> [Work request] Transcribe the entries below exactly; leave every image out.

> [Data records]
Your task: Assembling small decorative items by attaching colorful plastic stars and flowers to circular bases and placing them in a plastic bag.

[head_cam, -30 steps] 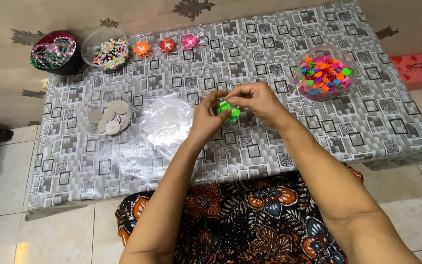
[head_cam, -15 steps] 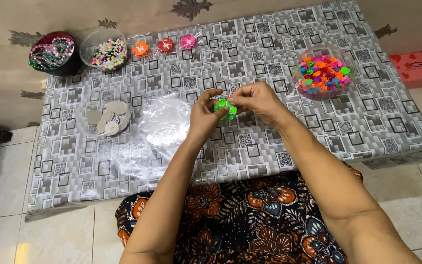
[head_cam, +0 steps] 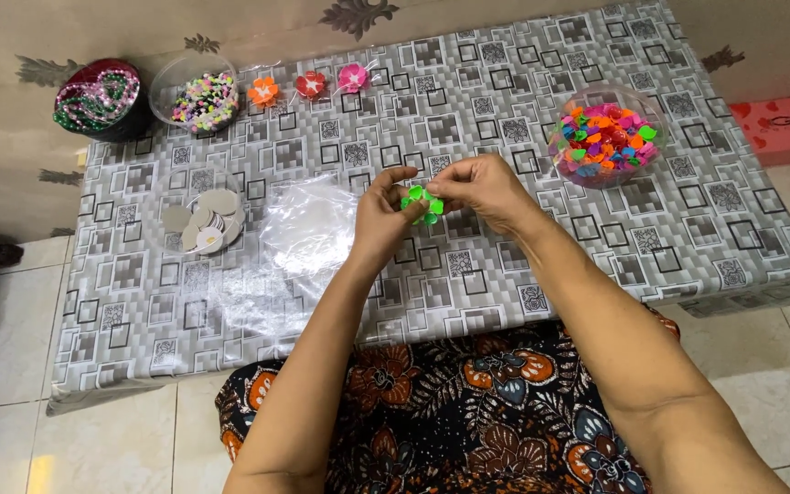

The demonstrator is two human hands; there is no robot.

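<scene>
A clear bowl [head_cam: 603,137] at my right holds mixed bright folded paper pieces; a clear tub [head_cam: 196,91] at far left holds multicoloured beads, beside a dark bowl [head_cam: 98,99] of bead strings. Both forearms reach over the table [head_cam: 505,82], my left hand [head_cam: 381,215] and right hand [head_cam: 482,187] pinching a small green paper flower [head_cam: 421,204] between fingertips above the patterned cloth. My fingers partly cover the flower, so its detail is unclear.
</scene>
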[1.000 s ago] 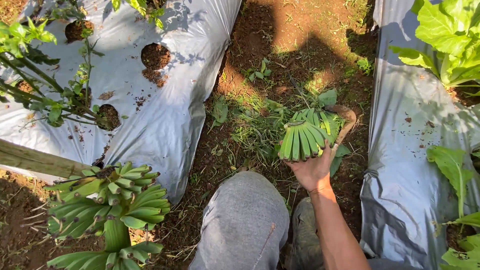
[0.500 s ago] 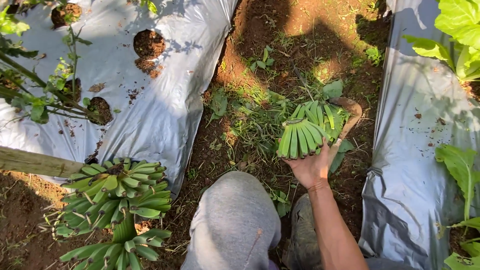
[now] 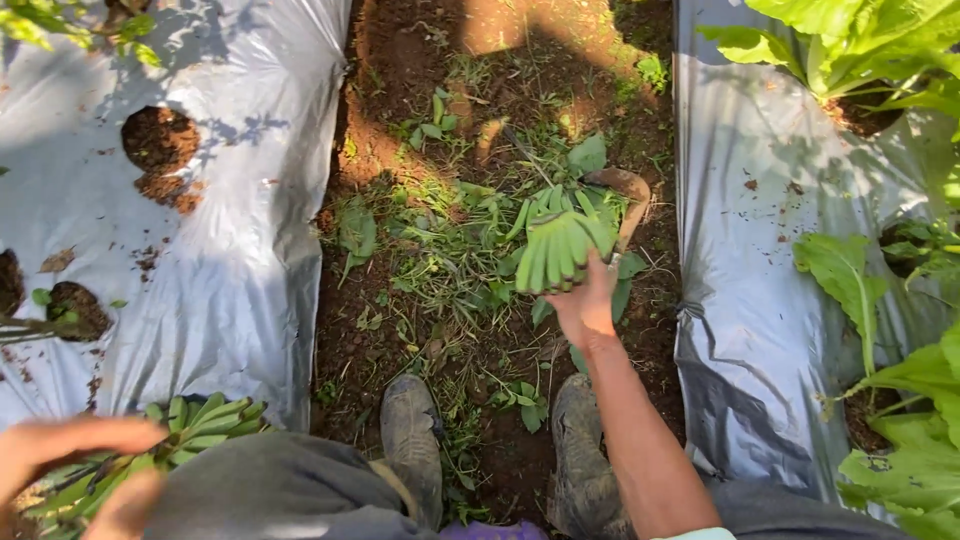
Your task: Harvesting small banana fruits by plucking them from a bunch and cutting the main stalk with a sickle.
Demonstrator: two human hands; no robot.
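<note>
- My right hand [image 3: 585, 305] is stretched forward and low over the furrow, fingers closed around the stalk end of a hand of green bananas [image 3: 560, 250], so the fruits fan away from my palm and hang just above the weeds.
- I judge the grip sits at the crown because that is the one firm spot that carries all the fingers of fruit together.
- The hand of green bananas is in the middle of the soil path [image 3: 400, 330], over a second hand of bananas [image 3: 545, 205] already lying among cut leaves, beside a brown dry husk [image 3: 630, 190].
- My left hand [image 3: 75, 465] is at the bottom left, blurred, fingers loosely curled near a larger banana bunch [image 3: 190, 430] resting at the plastic's edge; I cannot tell whether it grips anything.
- Counted: two hands of fruit in the furrow, one bigger bunch at my left, two muddy boots [image 3: 415, 440], two sheets of silver mulch film [image 3: 240, 250], one on each side, with three planting holes [image 3: 160, 140] visible on the left sheet.
- Broad-leafed plants [image 3: 860, 50] grow through the right sheet.
</note>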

> [Reply]
Your task: Assembling small decorative items by attaching colorful plastic stars and flowers to circular bases and placing them in a plastic bag.

[head_cam, -30 steps] 
[head_cam, -15 steps] 
[head_cam, +0 steps] 

The demonstrator is two human hands; there is no robot.

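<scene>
A clear bowl [head_cam: 603,137] at my right holds mixed bright folded paper pieces; a clear tub [head_cam: 196,91] at far left holds multicoloured beads, beside a dark bowl [head_cam: 98,99] of bead strings. Both forearms reach over the table [head_cam: 505,82], my left hand [head_cam: 381,215] and right hand [head_cam: 482,187] pinching a small green paper flower [head_cam: 421,204] between fingertips above the patterned cloth. My fingers partly cover the flower, so its detail is unclear.
</scene>
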[1.000 s ago] 
[0.500 s ago] 
[now] 
Your task: Harvesting small banana fruits by plucking them from a bunch and cutting the main stalk with a sickle.
Demonstrator: two human hands; no robot.
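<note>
- My right hand [image 3: 585, 305] is stretched forward and low over the furrow, fingers closed around the stalk end of a hand of green bananas [image 3: 560, 250], so the fruits fan away from my palm and hang just above the weeds.
- I judge the grip sits at the crown because that is the one firm spot that carries all the fingers of fruit together.
- The hand of green bananas is in the middle of the soil path [image 3: 400, 330], over a second hand of bananas [image 3: 545, 205] already lying among cut leaves, beside a brown dry husk [image 3: 630, 190].
- My left hand [image 3: 75, 465] is at the bottom left, blurred, fingers loosely curled near a larger banana bunch [image 3: 190, 430] resting at the plastic's edge; I cannot tell whether it grips anything.
- Counted: two hands of fruit in the furrow, one bigger bunch at my left, two muddy boots [image 3: 415, 440], two sheets of silver mulch film [image 3: 240, 250], one on each side, with three planting holes [image 3: 160, 140] visible on the left sheet.
- Broad-leafed plants [image 3: 860, 50] grow through the right sheet.
</note>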

This finishes the answer.